YOUR ASSIGNMENT: Begin with the first line of the listing and quote every line through the one containing "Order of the"; give only those lines.

THE DATA:
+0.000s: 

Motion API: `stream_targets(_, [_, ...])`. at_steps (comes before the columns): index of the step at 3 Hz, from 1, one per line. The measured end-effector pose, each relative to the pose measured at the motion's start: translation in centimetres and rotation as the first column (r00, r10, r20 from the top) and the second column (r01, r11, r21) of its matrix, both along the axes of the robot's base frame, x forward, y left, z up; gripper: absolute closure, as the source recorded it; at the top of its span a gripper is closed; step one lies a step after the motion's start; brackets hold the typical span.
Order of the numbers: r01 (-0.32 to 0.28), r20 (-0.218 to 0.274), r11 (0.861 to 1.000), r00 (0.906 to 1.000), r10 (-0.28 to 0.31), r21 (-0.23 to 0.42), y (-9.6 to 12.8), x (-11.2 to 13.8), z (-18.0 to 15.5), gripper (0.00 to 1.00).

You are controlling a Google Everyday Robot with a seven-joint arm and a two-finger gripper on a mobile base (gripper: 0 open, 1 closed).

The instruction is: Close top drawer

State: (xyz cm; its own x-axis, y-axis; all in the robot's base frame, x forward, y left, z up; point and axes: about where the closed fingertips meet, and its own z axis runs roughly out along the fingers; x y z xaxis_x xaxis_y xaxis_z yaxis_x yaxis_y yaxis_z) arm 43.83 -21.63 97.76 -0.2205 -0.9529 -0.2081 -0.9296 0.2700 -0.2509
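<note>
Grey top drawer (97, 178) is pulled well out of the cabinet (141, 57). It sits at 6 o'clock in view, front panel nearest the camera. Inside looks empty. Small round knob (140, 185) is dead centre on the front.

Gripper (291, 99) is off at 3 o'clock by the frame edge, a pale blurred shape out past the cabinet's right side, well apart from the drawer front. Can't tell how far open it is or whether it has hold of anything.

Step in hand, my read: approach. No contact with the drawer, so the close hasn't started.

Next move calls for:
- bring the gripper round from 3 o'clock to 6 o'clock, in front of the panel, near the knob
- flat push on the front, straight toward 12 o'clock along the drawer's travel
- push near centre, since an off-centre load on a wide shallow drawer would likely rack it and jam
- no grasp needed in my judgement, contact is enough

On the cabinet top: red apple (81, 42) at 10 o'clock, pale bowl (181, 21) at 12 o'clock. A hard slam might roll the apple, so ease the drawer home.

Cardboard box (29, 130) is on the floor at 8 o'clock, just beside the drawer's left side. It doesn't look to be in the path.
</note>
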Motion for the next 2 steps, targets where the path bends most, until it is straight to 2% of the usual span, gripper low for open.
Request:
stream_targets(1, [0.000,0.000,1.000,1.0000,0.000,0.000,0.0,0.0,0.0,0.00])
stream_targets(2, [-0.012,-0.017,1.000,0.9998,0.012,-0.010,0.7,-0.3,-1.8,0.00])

RESPONSE TO THE EXERCISE:
+0.000s: 

Motion API: `stream_targets(_, [_, ...])`. at_steps (comes before the columns): index of the step at 3 Hz, from 1, one per line. The measured end-effector pose, each relative to the pose measured at the motion's start: translation in centimetres and rotation as the first column (r00, r10, r20 from the top) and the second column (r01, r11, r21) of its matrix, both along the axes of the robot's base frame, x forward, y left, z up; gripper: absolute closure, as the source recorded it; at the top of its span a gripper is closed; step one lies a step after the motion's start; brackets hold the typical span.
Order of the numbers: r01 (-0.32 to 0.28), r20 (-0.218 to 0.274), r11 (0.861 to 1.000), r00 (0.906 to 1.000), r10 (-0.28 to 0.31), r21 (-0.23 to 0.42), y (-9.6 to 12.8), x (-11.2 to 13.8), z (-18.0 to 15.5), gripper (0.00 to 1.00).

Nothing more is needed for this exercise.